**ACTIVITY:**
Please transcribe the listing below in full and word for word, without its pictures.

COLLECTED DATA Start Marker

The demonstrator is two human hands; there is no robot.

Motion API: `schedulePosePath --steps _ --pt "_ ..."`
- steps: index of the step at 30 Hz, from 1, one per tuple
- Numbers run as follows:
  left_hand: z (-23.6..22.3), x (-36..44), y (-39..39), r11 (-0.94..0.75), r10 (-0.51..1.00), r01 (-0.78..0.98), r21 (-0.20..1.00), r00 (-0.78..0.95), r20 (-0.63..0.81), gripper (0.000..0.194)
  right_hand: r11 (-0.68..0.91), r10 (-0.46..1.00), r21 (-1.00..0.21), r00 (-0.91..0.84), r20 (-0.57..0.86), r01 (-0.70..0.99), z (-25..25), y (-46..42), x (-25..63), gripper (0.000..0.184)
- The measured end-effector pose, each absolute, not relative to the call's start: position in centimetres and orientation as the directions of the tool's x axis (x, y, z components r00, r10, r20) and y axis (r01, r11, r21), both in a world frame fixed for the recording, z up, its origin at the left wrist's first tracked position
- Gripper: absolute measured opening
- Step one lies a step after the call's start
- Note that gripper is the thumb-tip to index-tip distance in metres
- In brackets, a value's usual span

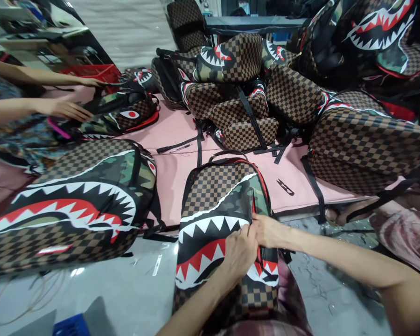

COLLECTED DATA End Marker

**WRITTEN ANSWER:**
The demonstrator is two human hands; there is no robot.

Motion API: `schedulePosePath --steps _ --pt "_ ..."`
- steps: index of the step at 30 Hz, from 1, one per tuple
- Numbers run as follows:
  left_hand: z (-23.6..22.3), x (-36..44), y (-39..39), r11 (-0.94..0.75), r10 (-0.51..1.00), r01 (-0.78..0.98), r21 (-0.20..1.00), r00 (-0.78..0.95), r20 (-0.63..0.81), gripper (0.000..0.194)
  right_hand: r11 (-0.68..0.91), r10 (-0.46..1.00), r21 (-1.00..0.21), r00 (-0.91..0.84), r20 (-0.57..0.86), r01 (-0.70..0.99), z (-25..25), y (-46..42), x (-25..63), gripper (0.000..0.184)
- The measured end-effector pose, each absolute, not relative to the call's start: position in centimetres and orientation as the directions of the tool's x axis (x, y, z components r00, r10, r20) and y axis (r01, r11, r21), both in a world frame fixed for the recording, z up, its origin at the left wrist's first tracked position
- Gripper: absolute measured opening
- Step one lies a step after the call's start
- Note that gripper is the thumb-tip to index-tip distance in metres
- In brackets, a value's usual span

The output has been completed.